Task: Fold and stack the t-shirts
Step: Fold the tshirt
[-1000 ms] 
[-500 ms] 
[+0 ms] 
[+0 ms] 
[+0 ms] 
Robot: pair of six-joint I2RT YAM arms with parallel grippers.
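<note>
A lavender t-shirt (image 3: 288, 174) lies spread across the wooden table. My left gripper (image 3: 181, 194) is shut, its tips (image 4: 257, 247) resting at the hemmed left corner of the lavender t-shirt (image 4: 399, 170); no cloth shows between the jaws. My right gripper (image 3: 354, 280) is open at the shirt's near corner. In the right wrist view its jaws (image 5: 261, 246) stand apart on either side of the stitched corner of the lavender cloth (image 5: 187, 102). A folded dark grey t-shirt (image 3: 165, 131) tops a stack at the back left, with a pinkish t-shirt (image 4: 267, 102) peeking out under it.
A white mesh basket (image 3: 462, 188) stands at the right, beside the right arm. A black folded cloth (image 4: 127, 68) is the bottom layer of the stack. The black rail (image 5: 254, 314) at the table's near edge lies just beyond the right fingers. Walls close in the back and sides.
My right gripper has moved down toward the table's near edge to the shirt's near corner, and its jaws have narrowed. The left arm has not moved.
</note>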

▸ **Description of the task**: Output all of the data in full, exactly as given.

▸ **Output below**:
Task: Fold and stack the t-shirts
Step: Fold the tshirt
[-1000 ms] 
[-500 ms] 
[+0 ms] 
[+0 ms] 
[+0 ms] 
Robot: pair of six-joint I2RT YAM arms with parallel grippers.
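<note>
A lavender t-shirt (image 3: 288, 174) lies spread across the wooden table. My left gripper (image 3: 181, 194) is shut, its tips (image 4: 257, 247) resting at the hemmed left corner of the lavender t-shirt (image 4: 399, 170); no cloth shows between the jaws. My right gripper (image 3: 354, 280) is open at the shirt's near corner. In the right wrist view its jaws (image 5: 261, 246) stand apart on either side of the stitched corner of the lavender cloth (image 5: 187, 102). A folded dark grey t-shirt (image 3: 165, 131) tops a stack at the back left, with a pinkish t-shirt (image 4: 267, 102) peeking out under it.
A white mesh basket (image 3: 462, 188) stands at the right, beside the right arm. A black folded cloth (image 4: 127, 68) is the bottom layer of the stack. The black rail (image 5: 254, 314) at the table's near edge lies just beyond the right fingers. Walls close in the back and sides.
My right gripper has moved down toward the table's near edge to the shirt's near corner, and its jaws have narrowed. The left arm has not moved.
</note>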

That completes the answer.